Bienestar

Como dice mi buen amigo Eduardo Punset, y además lo razona extraordinariamente bien en su libro “Viaje a la Felicidad”, la felicidad puede definirse como la ausencia de miedo. Este sencillo concepto aplicable a las personas y también a las sociedades ha sido el motor en el que se ha sustentado el Estado del Bienestar, de modo que garantizando la educación, se pretende fomentar la igualdad de oportunidades, universalizando la sanidad, evitamos la discriminación y con el sistema de pensiones protegemos a los que salen del mercado de trabajo.

Este modelo implica la aceptación de determinados valores como, primar lo colectivo más que lo individual, un sistema fiscal progresivo, paga más quien más tiene, ser solidarios intergeneracionales, ya que los cotizantes de hoy son los pensionistas del futuro y aceptar que redistribuir la riqueza es la base para un desarrollo económico sostenido.
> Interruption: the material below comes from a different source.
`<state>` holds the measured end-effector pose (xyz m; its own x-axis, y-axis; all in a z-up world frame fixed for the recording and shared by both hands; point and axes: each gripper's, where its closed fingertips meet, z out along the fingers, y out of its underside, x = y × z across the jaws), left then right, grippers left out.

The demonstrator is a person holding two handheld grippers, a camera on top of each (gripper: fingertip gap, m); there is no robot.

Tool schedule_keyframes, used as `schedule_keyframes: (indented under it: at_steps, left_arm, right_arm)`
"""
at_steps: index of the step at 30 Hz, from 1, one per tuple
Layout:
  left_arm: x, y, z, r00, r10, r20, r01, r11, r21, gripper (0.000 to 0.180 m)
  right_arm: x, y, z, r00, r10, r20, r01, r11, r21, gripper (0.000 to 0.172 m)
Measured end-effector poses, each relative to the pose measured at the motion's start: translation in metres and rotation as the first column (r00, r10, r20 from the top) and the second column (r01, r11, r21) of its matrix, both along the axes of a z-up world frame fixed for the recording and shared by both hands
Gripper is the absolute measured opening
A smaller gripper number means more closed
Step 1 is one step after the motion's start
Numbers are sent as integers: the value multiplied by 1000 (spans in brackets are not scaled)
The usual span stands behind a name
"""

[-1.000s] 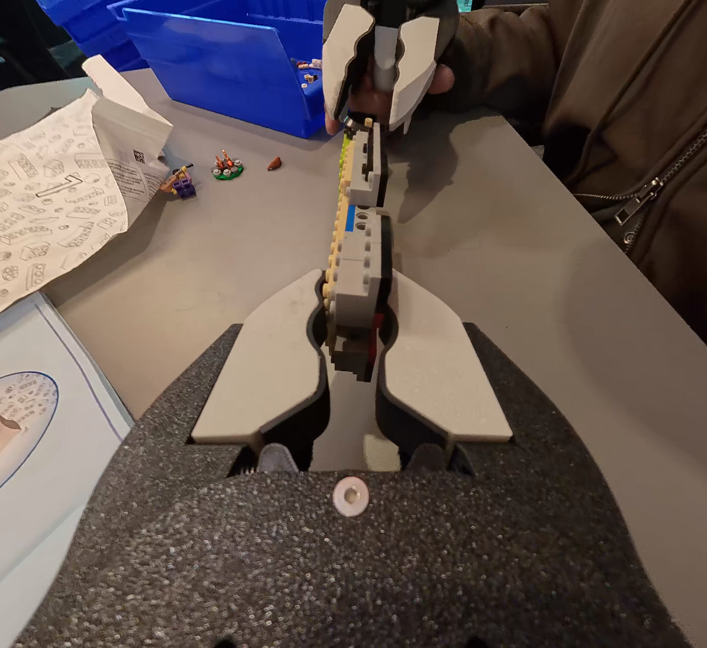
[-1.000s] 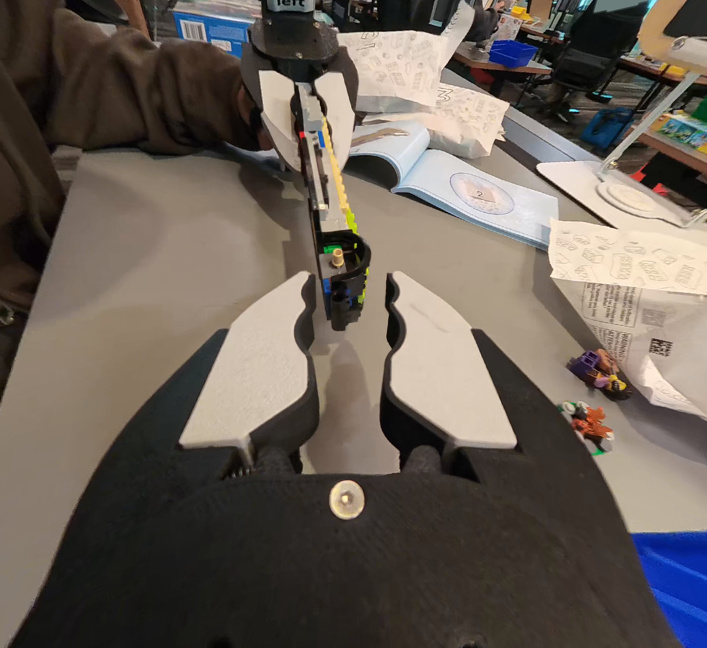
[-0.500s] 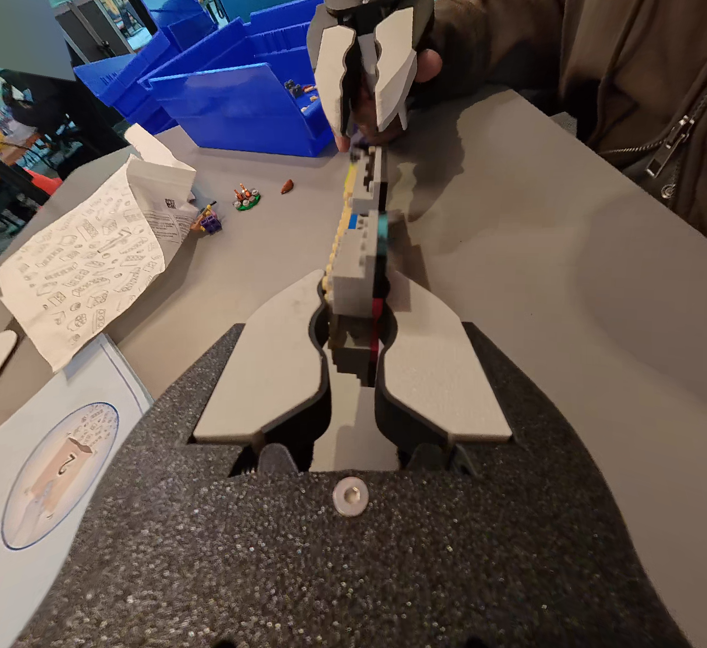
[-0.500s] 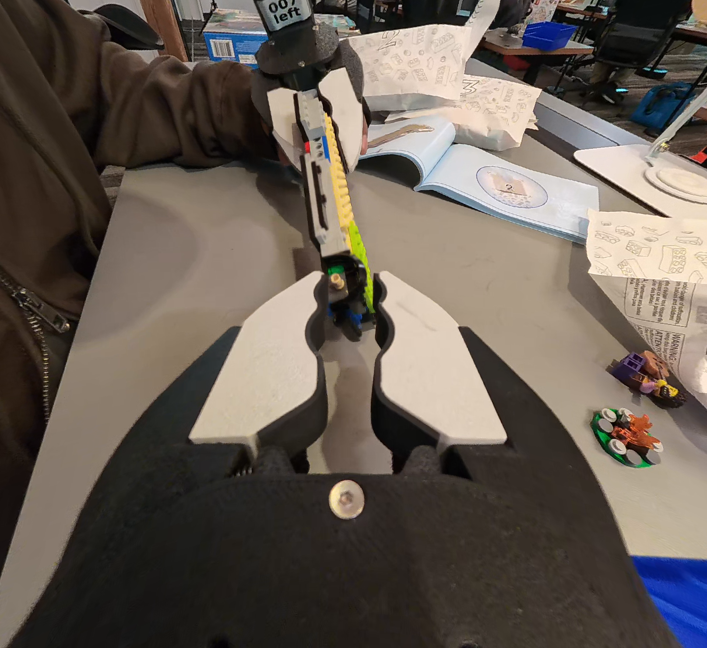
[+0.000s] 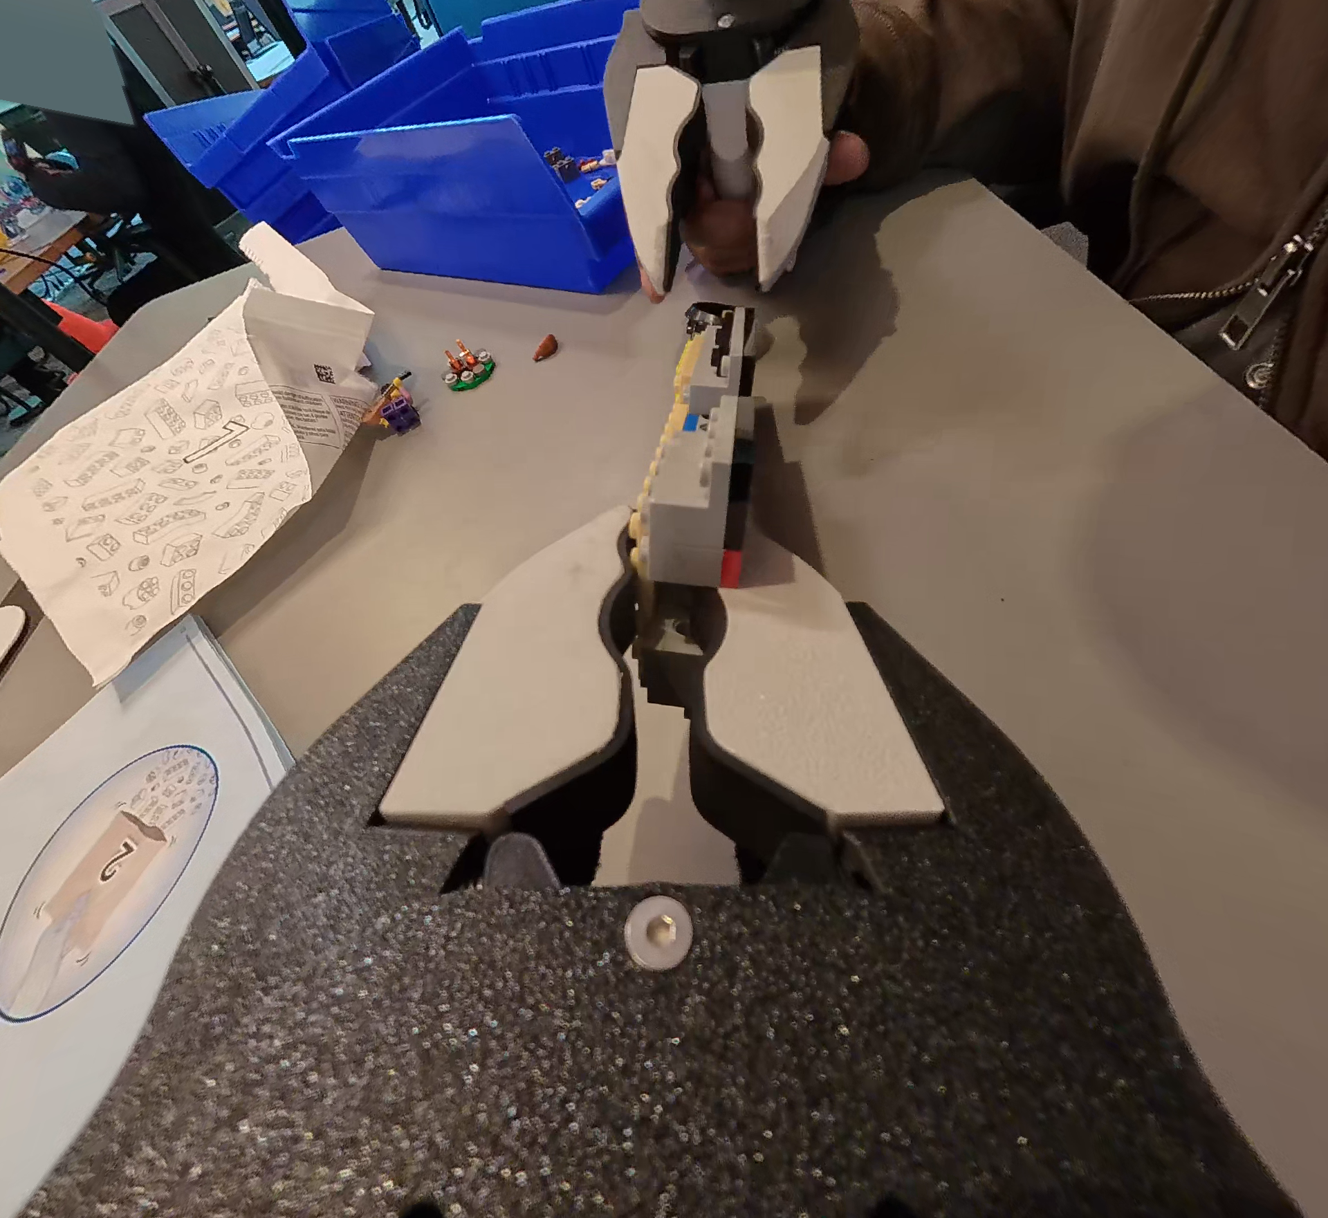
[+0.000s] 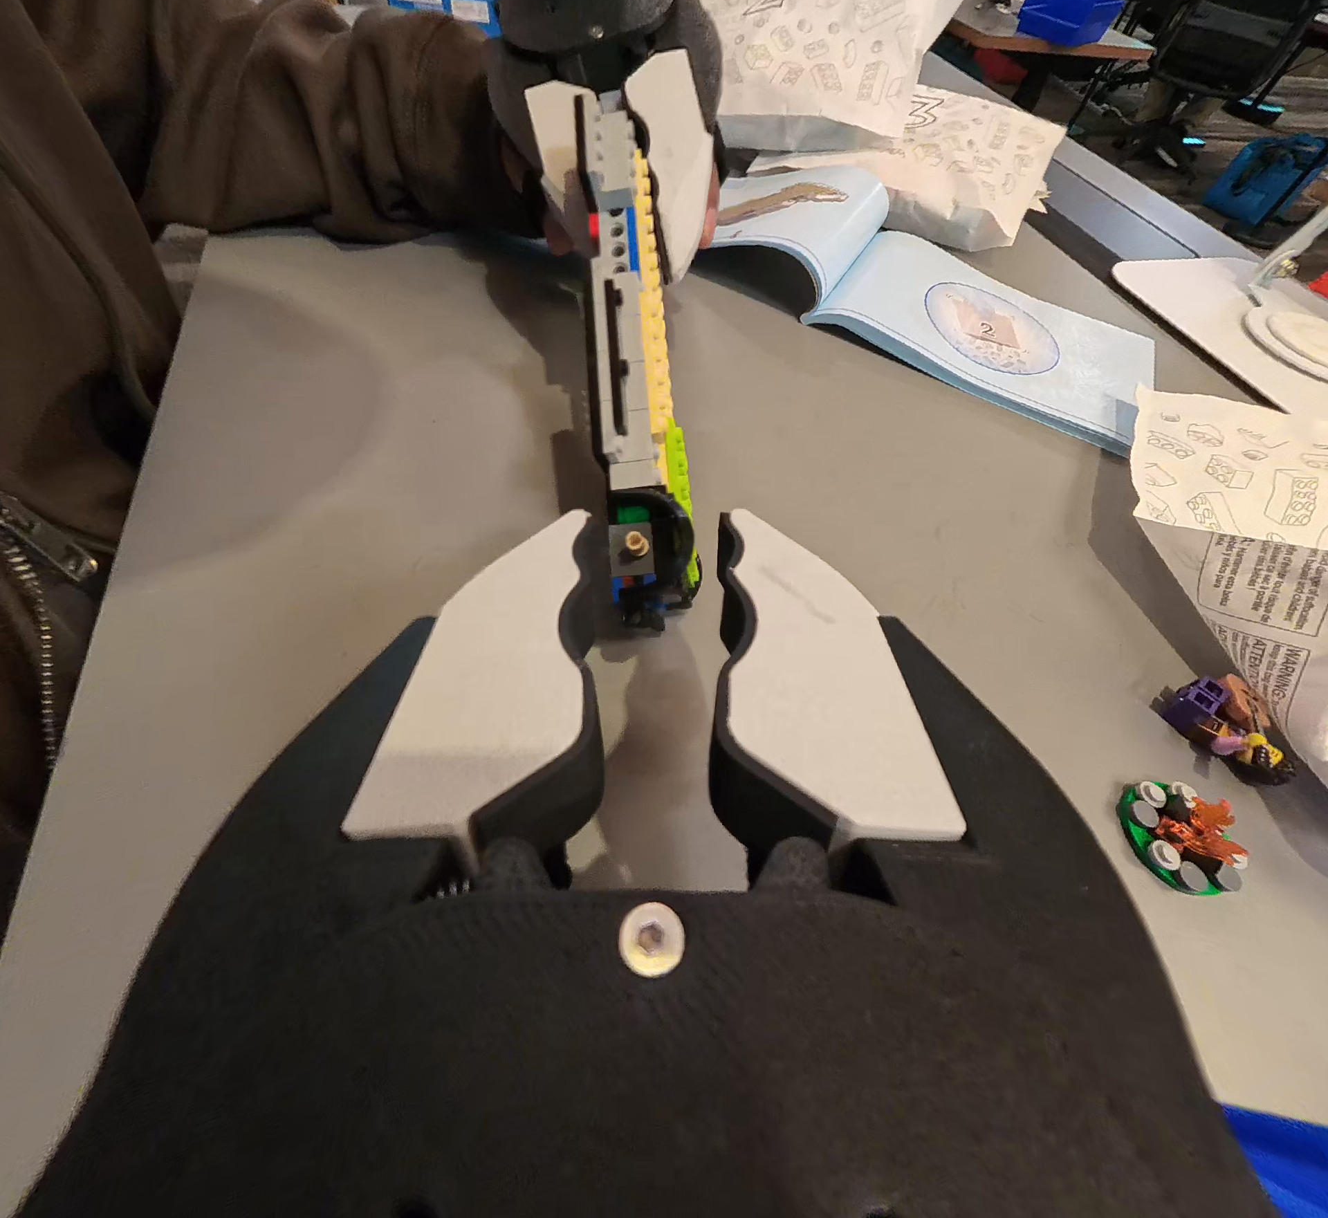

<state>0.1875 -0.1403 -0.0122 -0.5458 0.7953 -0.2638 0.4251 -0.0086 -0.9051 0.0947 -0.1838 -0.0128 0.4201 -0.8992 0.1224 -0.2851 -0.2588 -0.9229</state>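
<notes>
1. Tabletop [image 6: 898, 501], grey and matte, is shown with its long edge beside a person's brown sleeve [image 6: 251, 105]; bare room is left on that side, while the far side is crowded.
2. Blue bins [image 5: 445, 192] are stacked at one end; a printed paper bag [image 5: 158, 436] and an open booklet [image 6: 970, 328] lie nearby.
3. Brick model [image 6: 632, 364], long and grey with yellow and lime strips, is held above the table, clamped at one end by the left gripper [image 5: 672, 580], both pads pressed to it.
4. The right gripper [image 6: 650, 573] stands spread about the model's other end; a gap is seen at one pad.
5. A purple figure [image 6: 1222, 731] and a green disc [image 6: 1178, 838] lie loose.
</notes>
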Motion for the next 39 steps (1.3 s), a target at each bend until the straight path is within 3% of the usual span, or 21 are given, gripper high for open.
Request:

La base del sistema es productividad y crecimiento del PIB que permita recaudar un volumen importante de ingresos, para hacer frente a los costes crecientes que devengan los compromisos del Estado del Bienestar. Los países nórdicos ingresan el 60% del PIB, España el 40%, en cambio ellos generan superávit, nosotros déficit, y su actividad económica esta mucho más desarrollada.

El hundimiento de un sector básico de la economía española como el inmobiliario, coincidiendo con la crisis económica más feroz de los últimos setenta años, debería estimularnos a repensar sobre el futuro del Estado de Bienestar que queremos, el que podemos tener y como lo vamos a financiar, ya que, de lo contrario, con un prolongado estancamiento del PIB, menores ingresos por recaudación, deuda pública elevada y restricciones en el sector financiero, podemos llegar a colapsar el pago de las prestaciones públicas comprometidas.

La universalización indiscriminada de prestaciones puede llegar a ser injusta y deberíamos poner filtros, así como ser muy duro con los ciudadanos incívicos que defraudan al sistema, abusan de las prestaciones y no tienen ningún respeto por el interés colectivo. Si de verdad queremos bienestar colectivo, para afrontar el futuro sin miedo, todos debemos remar en esta dirección.